Prefeito de Dourados diz não ter medo de ser preso

10 MAR 2010Por 10h:02
O prefeito de Dourados, Ari Artuzi (PDT), declarou ontem não ter medo de ser preso por suposto envolvimento nos crimes apurados pela Polícia Federal na Operação Owari. “Não devo nada a ninguém”, explicou. “É tudo mentira”, completou. O procurador- geral de Justiça, Miguel Vieira da Silva, pediu ao Tribunal de Justiça (TJ) a prisão do prefeito por integrar quadrilha que desviava dinheiro do contribuinte por meio de licitações fraudulentas. Entretanto, Artuzi afirmou que o pedido não existe. “A minha defesa foi ao tribunal e não encontrou nada nos registros.
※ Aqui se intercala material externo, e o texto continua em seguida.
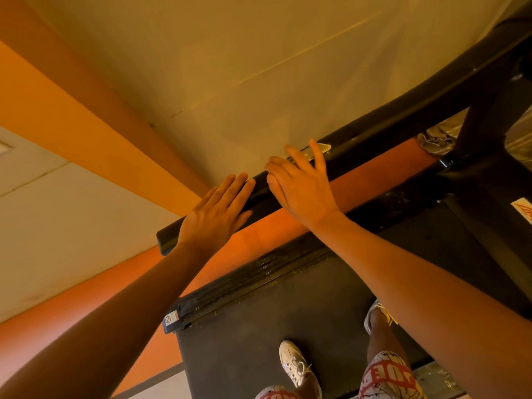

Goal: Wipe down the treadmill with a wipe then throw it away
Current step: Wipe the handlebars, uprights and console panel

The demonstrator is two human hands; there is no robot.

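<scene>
The treadmill's black left handrail (403, 110) runs diagonally from lower left to upper right. My left hand (214, 217) lies flat on the rail near its free end, fingers straight and together. My right hand (299, 185) presses on the rail a little farther up, fingers spread and straight, fingertips beside a silver sensor plate (324, 147). A small pale scrap (270, 179) peeks out by my right thumb; it may be the wipe, most of it hidden under the palm. The dark treadmill belt (273, 326) is below, and I am standing on it.
My white shoes (296, 367) and patterned shorts (385, 375) show at the bottom. A ribbed black side rail (244, 286) edges the belt. The upright post and console base (489, 156) stand at right. Orange and cream flooring (72, 211) lies to the left.
</scene>
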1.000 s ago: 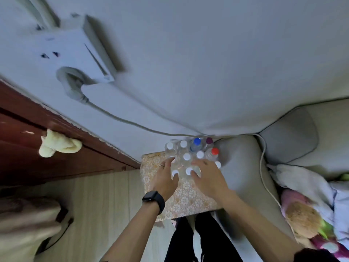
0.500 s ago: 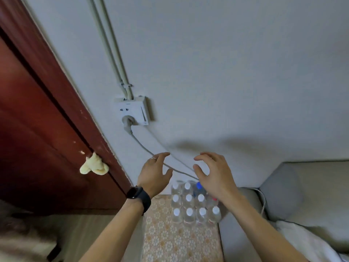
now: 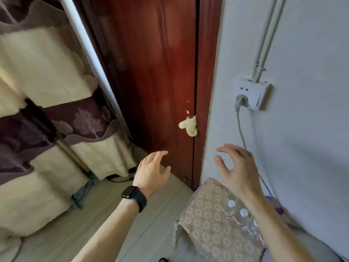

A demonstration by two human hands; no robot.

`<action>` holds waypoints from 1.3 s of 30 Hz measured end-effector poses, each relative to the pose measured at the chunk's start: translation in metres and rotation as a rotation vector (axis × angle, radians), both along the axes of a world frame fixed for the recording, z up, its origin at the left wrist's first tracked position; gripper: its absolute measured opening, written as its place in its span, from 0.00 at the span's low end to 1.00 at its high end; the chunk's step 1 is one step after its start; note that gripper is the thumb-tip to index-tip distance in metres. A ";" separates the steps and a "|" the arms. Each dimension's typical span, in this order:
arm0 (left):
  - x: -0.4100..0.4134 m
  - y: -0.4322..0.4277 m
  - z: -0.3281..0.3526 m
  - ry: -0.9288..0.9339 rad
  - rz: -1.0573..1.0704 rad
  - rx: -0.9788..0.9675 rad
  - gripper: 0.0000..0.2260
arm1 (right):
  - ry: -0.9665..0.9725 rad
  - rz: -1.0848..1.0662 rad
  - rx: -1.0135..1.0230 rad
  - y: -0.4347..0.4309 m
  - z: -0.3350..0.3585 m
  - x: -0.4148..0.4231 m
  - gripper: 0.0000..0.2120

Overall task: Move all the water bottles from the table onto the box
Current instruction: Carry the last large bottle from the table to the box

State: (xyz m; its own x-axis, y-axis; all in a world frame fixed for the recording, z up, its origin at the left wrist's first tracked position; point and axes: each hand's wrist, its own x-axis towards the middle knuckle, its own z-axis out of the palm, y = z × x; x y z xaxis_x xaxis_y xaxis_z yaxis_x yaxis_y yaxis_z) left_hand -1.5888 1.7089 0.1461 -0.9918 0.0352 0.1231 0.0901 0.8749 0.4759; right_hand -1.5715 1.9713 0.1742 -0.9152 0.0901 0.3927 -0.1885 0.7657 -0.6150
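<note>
Head view: both hands (left (image 3: 151, 172), right (image 3: 238, 170)) spread empty above floral-papered box (image 3: 209, 220).

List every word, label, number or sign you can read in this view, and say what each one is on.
No text can be read.
Bottles: red and white label bands, print too blurred to read.
Socket: small mark near its top edge, too small to read.
Watch: screen dark, nothing showing.
Box: floral pattern only, no words.
</note>
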 end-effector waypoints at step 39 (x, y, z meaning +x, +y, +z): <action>0.540 -0.607 0.136 0.276 1.861 -0.271 0.20 | 0.188 1.930 -0.068 -0.907 0.137 0.255 0.18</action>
State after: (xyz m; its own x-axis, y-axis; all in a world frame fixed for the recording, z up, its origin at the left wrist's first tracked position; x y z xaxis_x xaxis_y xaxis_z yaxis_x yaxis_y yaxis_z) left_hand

Só se o pedido (de prisão) ainda está no envelope”, ironizou. “Mesmo existindo o requerimento, não tenho medo de nada, pois o juiz não vai autorizar a prisão, já que não fiz nada”, reforçou. A única coisa que o prefeito admite ter feito é manter por três meses pagamento de aluguel para ocupar o Hospital da Mulher, antigo Hospital Santa Rosa, hoje administrado pelo Hospital Evangélico. “Não tinha como mandar as pessoas embora”, explicou. “Fora isso, todas as licitações foram feitas na gestão passada”, complementou. Sobre o fato de sua assessora de campanha e atual funcionária comissionada da prefeitura, Márcia Geromini, ser flagrada, por meio de escuta telefônica, pedindo recursos à família Uemura, Artuzi simplesmente disse que “o problema é dela (da funcionária)”. Segundo o prefeito, as denúncias não passam de “perseguição” política e “preconceito”. “Tem gente grande por trás disso tudo, eles não admitem o fato de eu ser prefeito. Não aceitam até hoje a derrota nas eleições”, acusou, sem citar nomes.